Этот загорелый воин с крючковатым носом, со шрамом на лбу обучал Митридата верховой езде, стрельбе из лука, владению мечом и дротиком. Все прочие педагоги приходили и уходили в определенное время, лишь Тирибаз находился при царском сыне неотлучно. Он даже спал с ним в одной комнате.

Младший брат Митридата рос болезненным мальчиком, поэтому он оставался в гинекее под присмотром врачей и материнских служанок дольше обычного.

Едва Митридату исполнилось двенадцать лет, в его жизни наступил резкий перелом.

Внезапная смерть отца, смятение во дворце, поспешные похороны и последовавшие за всем этим казни произвели на мальчика неизгладимое впечатление. Его красивая мать то лила горькие слезы, то с искаженным от гнева лицом сама допрашивала приведенных под стражей вельмож и их жен. Некоторых она хлестала по лицу веером из страусовых перьев, а какой-то знатной женщине повелела отсечь голову прямо на ступенях дворца.

Палач мигом исполнил приговор царицы.

Митридату запомнился тот страшный миг, когда меч с широким лезвием отделил голову от тела несчастной и она покатилась вниз по ступенькам с разинутым ртом и выпученными от ужаса глазами. Длинные черные косы волочились за ней, как две живые змеи.

Еще двух казненных женщин Митридат увидел на следующее утро. Они лежали на каменных плитах внутреннего дворика нагие, обезглавленные. Рабыни поливали плиты водой, смывая кровь в желобки для дождевой воды.

Митридата поразила не столько смерть этих еще не старых женщин, сколько поведение матери, вышедшей во двор и пинавшей их мертвые тела ногами на глазах у свиты.

В одну из ночей Митридат лег спать один в своей спальне. Слуга, убиравший помещение, сказал ему, что Тирибаза бросили в темницу.

Всю ночь из пиршественного зала доносился гул голосов и печальная музыка- там справляли тризну по умершему царю.

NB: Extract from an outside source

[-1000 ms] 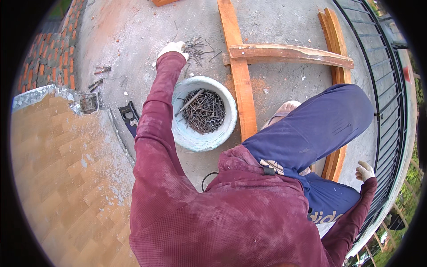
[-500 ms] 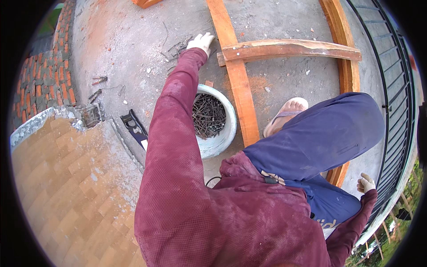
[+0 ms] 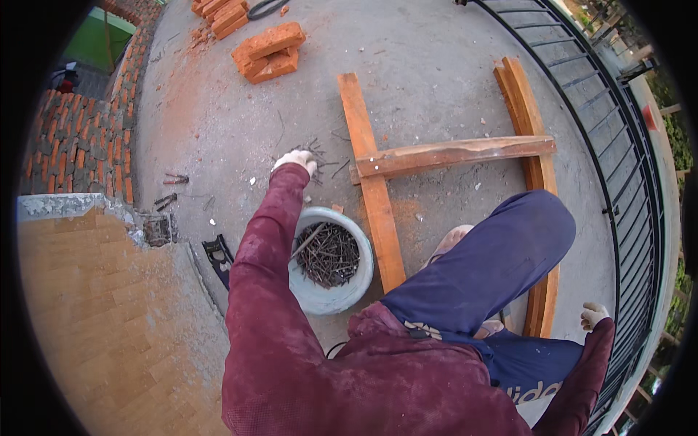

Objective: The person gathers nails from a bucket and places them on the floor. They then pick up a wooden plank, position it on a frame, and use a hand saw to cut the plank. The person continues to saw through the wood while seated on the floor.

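Observation:
My left hand (image 3: 297, 160), in a pale glove, reaches down to a scatter of loose nails (image 3: 320, 154) on the concrete. Its fingers are bent and drawn together at the left side of the scatter; their tips are hidden, so what they hold cannot be made out. Closer to me, a pale blue-white bowl (image 3: 356, 289) contains many dark nails (image 3: 329, 254), and my left sleeve passes along its left side. Off to the right, my gloved right hand (image 3: 595, 316) hangs beside my leg near the black railing, fingers loosely bent, with nothing visible in it.
Timber beams (image 3: 379, 211) lie on the floor, with a crosspiece (image 3: 458, 155) over two of them. Black railing (image 3: 603, 138) runs along the right. Orange bricks (image 3: 269, 54) are stacked ahead. Pliers (image 3: 167, 201) and a dark-handled saw (image 3: 217, 258) lie left, by a tiled ledge (image 3: 109, 305).
The view has tilted forward, bringing the stacked bricks into sight. My left hand has moved left, away from the timber, and its fingers have drawn in. My right hand stays beside the railing.

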`<state>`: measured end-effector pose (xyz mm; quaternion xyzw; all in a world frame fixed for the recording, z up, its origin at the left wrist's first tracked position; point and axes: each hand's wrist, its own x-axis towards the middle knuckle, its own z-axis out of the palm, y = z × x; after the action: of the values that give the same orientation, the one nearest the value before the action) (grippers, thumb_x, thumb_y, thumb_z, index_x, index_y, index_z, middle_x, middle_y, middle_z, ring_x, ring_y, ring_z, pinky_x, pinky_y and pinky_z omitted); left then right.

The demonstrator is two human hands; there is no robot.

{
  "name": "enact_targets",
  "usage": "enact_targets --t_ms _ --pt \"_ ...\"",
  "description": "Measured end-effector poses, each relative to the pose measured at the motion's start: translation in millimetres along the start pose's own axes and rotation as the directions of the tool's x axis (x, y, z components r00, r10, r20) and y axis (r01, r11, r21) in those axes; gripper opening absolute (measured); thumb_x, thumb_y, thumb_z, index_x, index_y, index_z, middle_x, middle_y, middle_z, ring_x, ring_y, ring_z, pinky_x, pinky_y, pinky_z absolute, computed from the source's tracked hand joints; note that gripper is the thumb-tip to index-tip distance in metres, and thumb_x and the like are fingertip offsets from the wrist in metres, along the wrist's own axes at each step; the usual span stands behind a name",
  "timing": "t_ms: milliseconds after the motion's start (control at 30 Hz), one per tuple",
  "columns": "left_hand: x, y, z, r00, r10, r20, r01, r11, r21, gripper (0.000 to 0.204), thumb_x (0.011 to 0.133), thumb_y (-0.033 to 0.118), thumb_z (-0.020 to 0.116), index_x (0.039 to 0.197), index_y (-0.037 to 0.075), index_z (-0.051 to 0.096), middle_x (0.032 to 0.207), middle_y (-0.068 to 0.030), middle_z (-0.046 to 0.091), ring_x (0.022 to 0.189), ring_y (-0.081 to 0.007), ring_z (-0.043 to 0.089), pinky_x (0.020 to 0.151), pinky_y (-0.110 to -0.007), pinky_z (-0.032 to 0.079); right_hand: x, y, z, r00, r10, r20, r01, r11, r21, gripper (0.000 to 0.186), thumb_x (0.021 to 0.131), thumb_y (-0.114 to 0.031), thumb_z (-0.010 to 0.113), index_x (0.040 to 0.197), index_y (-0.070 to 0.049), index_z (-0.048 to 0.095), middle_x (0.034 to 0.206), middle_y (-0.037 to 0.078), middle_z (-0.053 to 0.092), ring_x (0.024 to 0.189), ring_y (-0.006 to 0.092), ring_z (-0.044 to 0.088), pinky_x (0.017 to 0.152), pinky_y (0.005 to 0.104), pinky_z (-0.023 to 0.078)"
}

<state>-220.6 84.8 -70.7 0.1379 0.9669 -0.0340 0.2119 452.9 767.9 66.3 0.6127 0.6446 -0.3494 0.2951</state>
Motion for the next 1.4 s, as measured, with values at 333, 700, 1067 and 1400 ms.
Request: enact_targets --t_ms 333,700,1067,1400 --pt "-183.2 -45.1 11.6 0.921 0.324 0.215 0.011 0.533 -0.846 0.019 0.089 0.011 0.072 0.107 0.005 0.072 0.097 -0.0003 0.072 0.088 -0.0084 0.063 0.082 -0.028 0.051 32.6 30.1 9.8 0.981 0.005 0.195 -0.043 0.98 0.193 0.047 0.096 -0.017 0.054 0.142 -0.011 0.052 0.093 0.004 0.065 0.068 0.0159 0.062 0.06 0.0345 0.053" --pt "-233.9 -30.0 79.9 0.964 0.038 -0.262 -0.113 0.954 -0.277 0.051 0.077 0.015 0.076 0.126 0.014 0.059 0.117 -0.0156 0.062 0.11 -0.0351 0.062 0.096 -0.042 0.05 33.9 7.6 -7.1 0.976 -0.177 0.127 0.157 0.976 0.153 0.05 0.095 -0.023 0.056 0.144 -0.013 0.052 0.1 0.002 0.067 0.074 0.014 0.064 0.066 0.0325 0.054" --pt "-209.2 -19.7 65.1 0.999 0.003 0.042 -0.003 1.0 0.002 0.034 0.086 0.014 0.061 0.12 0.013 0.06 0.102 -0.0189 0.071 0.096 -0.0377 0.069 0.085 -0.048 0.053 30.1 12.6 -11.2 0.983 -0.164 0.088 0.151 0.979 0.14 0.049 0.096 -0.024 0.055 0.143 -0.013 0.052 0.1 0.003 0.067 0.074 0.0137 0.064 0.067 0.0338 0.055" --pt "-221.1 -37.8 69.1 0.994 0.034 0.105 0.029 0.838 -0.545 0.035 0.086 0.014 0.065 0.121 0.014 0.068 0.104 -0.0099 0.072 0.088 -0.023 0.068 0.08 -0.037 0.054 28.6 8.4 -6.1 0.984 -0.165 0.068 0.153 0.975 0.161 0.049 0.096 -0.022 0.056 0.143 -0.012 0.051 0.096 0.002 0.067 0.068 0.0125 0.062 0.062 0.0312 0.053"
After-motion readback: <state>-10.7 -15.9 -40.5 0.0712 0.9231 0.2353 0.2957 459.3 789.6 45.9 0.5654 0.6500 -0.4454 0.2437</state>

Под утро в спальне Митридата неожиданно появился Тирибаз, одетый как царский стражник. С ним были царский виночерпий Моаферн и конюх Сисина. На обоих были греческие шлемы и панцири. Они живо собрали ничего не понимающего Митридата в дорогу, переговариваясь вполголоса.

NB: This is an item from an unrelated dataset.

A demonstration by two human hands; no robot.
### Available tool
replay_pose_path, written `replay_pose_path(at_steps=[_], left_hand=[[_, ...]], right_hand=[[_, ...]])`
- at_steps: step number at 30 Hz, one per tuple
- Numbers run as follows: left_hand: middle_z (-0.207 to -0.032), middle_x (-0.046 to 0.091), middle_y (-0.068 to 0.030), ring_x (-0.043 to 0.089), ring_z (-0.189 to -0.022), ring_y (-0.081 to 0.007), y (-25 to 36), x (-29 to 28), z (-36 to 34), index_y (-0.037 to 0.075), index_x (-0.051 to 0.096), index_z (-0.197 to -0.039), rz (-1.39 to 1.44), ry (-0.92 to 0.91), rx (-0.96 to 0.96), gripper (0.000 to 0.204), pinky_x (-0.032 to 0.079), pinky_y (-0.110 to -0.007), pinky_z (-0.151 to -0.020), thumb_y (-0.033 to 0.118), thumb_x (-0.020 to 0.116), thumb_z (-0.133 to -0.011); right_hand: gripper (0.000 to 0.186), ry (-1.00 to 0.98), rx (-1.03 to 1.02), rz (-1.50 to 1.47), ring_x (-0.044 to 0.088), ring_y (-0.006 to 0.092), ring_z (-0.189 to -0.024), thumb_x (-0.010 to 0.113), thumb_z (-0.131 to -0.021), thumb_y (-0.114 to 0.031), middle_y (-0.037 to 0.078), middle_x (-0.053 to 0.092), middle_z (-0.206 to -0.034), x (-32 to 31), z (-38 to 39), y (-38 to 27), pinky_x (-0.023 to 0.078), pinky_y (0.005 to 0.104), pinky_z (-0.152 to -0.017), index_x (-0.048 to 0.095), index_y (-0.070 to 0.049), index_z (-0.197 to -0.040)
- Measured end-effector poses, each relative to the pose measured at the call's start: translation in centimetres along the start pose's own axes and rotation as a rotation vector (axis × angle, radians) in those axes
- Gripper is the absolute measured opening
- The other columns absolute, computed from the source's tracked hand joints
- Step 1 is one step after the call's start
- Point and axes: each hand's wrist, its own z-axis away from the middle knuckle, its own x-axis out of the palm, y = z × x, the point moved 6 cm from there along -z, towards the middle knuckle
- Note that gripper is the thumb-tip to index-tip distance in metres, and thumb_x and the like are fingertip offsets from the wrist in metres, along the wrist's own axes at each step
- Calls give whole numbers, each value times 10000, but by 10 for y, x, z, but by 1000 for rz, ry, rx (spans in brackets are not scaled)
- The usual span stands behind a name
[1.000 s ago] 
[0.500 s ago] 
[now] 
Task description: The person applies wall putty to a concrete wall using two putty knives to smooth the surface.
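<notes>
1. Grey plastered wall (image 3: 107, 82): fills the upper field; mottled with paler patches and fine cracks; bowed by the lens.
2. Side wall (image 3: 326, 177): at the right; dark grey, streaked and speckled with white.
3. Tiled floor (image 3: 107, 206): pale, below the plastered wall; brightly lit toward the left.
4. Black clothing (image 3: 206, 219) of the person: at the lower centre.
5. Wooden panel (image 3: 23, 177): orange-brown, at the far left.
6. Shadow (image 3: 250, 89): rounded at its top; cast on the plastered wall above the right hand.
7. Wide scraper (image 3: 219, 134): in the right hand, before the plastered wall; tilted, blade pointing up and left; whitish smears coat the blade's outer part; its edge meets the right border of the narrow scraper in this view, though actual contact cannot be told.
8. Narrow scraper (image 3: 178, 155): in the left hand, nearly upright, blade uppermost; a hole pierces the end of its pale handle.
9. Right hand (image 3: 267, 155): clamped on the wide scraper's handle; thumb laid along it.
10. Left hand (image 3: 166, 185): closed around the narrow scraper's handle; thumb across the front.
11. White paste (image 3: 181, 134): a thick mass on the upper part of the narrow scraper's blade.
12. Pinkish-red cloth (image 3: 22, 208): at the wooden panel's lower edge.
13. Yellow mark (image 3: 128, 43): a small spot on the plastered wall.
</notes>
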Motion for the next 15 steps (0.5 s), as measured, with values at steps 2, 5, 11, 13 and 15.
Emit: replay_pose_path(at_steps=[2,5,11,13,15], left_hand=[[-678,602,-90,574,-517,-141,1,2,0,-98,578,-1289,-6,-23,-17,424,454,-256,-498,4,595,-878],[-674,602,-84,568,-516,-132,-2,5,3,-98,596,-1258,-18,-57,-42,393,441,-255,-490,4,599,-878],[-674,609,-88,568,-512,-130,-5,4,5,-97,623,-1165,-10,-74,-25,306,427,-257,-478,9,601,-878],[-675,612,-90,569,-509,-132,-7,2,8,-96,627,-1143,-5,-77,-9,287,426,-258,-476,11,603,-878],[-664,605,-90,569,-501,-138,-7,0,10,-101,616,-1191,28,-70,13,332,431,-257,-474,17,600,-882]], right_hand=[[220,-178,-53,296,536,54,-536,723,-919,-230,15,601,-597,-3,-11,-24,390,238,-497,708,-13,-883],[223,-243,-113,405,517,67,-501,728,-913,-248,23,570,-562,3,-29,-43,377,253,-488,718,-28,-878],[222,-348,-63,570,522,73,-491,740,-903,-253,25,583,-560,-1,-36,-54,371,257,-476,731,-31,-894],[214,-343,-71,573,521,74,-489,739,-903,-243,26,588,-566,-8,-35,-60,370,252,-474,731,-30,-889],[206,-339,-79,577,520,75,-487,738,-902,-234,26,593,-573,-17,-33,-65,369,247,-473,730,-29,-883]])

На рассвете хлынул дождь. Это помогло беглецам, взявшим в царской конюшне лошадей, незаметно выбраться из Синопы.

Так для юного Митридата началась пора скитаний по дальним селениям, укромным долинам и лесистым склонам гор, где далеко разносится звонкое эхо.

Сначала беглецы избегали встреч с людьми, будь то пастухи или купеческий караван.

Переправившись через широкую реку Галис, они осмелели, поскольку селения вокруг были сплошь каппадокийские. Жители этих мест редко спускались к морскому побережью, и можно было не опасаться, что кто-то донесет людям царицы о трех странных мужчинах и мальчике, явно опасавшихся погони.

Тирибаз объяснял своему воспитаннику их бегство как некую предосторожность от гнева царицы, потерявшей разум.

Митридат поверил Тирибазу, как привык верить всегда. К тому же он сам видел, на что способна его мать, в нее словно вселился злой дух. От ее взглядов Митридату делалось страшно.

Спутники Митридата, бывало, сидя у костра, делились впечатлениями о пережитом, полагая, что мальчик спит. Но Митридат часто притворялся спящим и слышал, что говорили взрослые.

– Не понимаю, зачем ты потащил «за собой мальчишку,- говорил Тирибазу Сисина на одной из ночных стоянок,- уж ему-то не грозила смерть в отличие от нас. Мы рискуем, спасая свои жизни, а зачем рисковать ему в столь юные годы?

– Действительно, Тирибаз,- согласился с Сисиной Моаферн,- не лучше ли вернуть Митридата матери? Тогда слуги царицы оставят нас в покое.